The Beauty & the Best

As memories have slipped, we have both softened. It’s bringing an unexpected release and forgiveness.

Theme: The Beauty

Quick Take:

  • Learning that all is not lost. Dementia brings change, but love, connection, joy, and personality remain and can guide how we care.

  • Understanding has given me patience. Seeing Milly’s fear, vulnerability, and ways of coping softens frustration and opens space for connection.

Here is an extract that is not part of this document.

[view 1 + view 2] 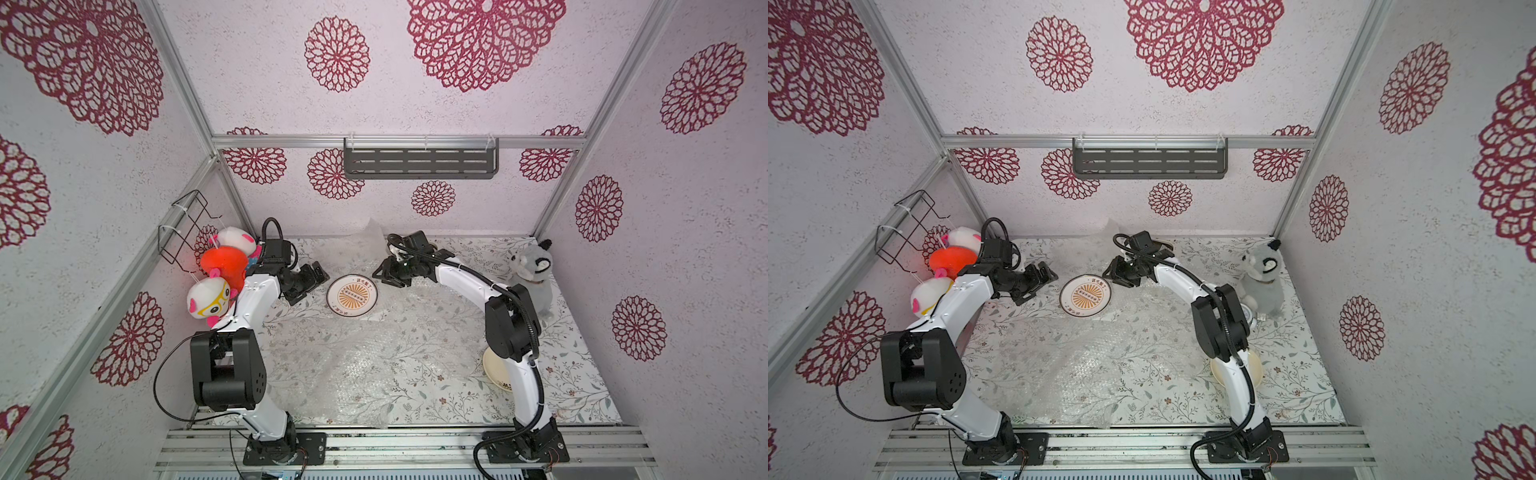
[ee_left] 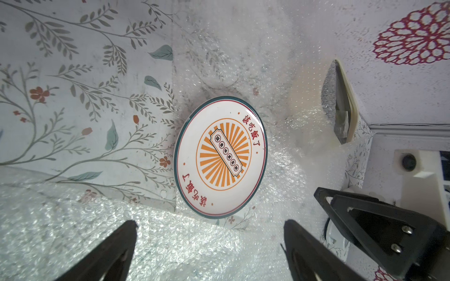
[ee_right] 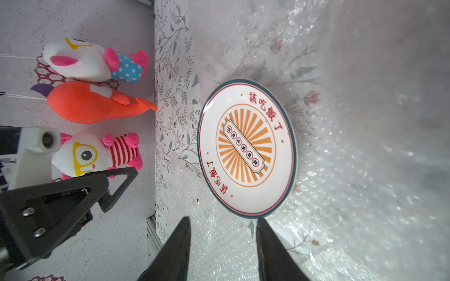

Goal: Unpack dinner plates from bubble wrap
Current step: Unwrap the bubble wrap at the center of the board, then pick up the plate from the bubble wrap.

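On the floral table (image 1: 573, 374), a plate (image 1: 352, 296) lies between the wide left claw (image 2: 210, 222) and half-open right claw (image 3: 222, 218).

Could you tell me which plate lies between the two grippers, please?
The white plate with the orange sunburst, at mid-table; the cream plate sits nearer the front, half hidden behind the right arm.

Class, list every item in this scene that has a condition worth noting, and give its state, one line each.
sunburst plate: unwrapped, lying flat, face up, not gripped.
cream plate: bare, lying flat, partly hidden behind the right arm.
front bubble wrap sheet: spread open, nothing wrapped in it.
left gripper: open, empty, facing the sunburst plate.
right gripper: open, empty, jaws narrower than the left's.
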`<state>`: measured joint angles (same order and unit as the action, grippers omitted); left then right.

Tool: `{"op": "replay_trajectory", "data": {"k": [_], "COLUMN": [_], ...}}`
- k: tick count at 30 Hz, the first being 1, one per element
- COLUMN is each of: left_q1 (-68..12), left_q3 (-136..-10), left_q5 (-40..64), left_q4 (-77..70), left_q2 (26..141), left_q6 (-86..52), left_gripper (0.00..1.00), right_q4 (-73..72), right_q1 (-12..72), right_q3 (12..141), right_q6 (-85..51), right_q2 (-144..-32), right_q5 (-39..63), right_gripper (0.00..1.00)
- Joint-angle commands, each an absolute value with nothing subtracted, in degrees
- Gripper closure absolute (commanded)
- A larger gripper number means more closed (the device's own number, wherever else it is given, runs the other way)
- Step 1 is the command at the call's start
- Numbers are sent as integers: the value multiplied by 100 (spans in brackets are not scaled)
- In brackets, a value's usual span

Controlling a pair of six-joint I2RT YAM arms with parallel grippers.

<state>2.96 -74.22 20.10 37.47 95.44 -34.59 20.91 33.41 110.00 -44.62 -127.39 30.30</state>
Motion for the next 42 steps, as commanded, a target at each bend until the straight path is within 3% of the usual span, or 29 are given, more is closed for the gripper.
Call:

  • Beauty can be found in the everyday. Moments of fun, sweetness, and shared joy - like Milly’s playful energy - remind me I need to be more present.


Things that Last

Beauty noun (PLEASING)

the quality present in a thing or person that gives intense pleasure or deep satisfaction to the mind, whether arising from sensory manifestations (as in shape, colour, sound, etc.), a meaningful design or pattern, or something else such as personality.

Everyone talks about loss in dementia - the last time someone did something, the last time they remembered someone, the last time they could do a task that they’d always done.

Connection doesn’t Fade

But there are also things that last, and when I focus on these, the losses feel less overwhelming.

My mother Milly’s need for connection and love, her need for joy and fun, her need for warmth and safety, her vulnerability - these all endure.

A Safe Place

When her memory began to go, apathy slowly took hold, as it so often does in dementia. At first, I fought against it. I argued, moaned, and criticised: Why don’t you want to see your friends? I’ve already told you what’s happening so of course you’ll go! Why haven’t you been shopping? Why are you sleeping all the time? Why are you eating chocolate all day? And then I realised she was protecting and looking after herself, staying in her safe place - her home - where she felt less fear, less self-consciousness and less pressure to feel accepted or respected.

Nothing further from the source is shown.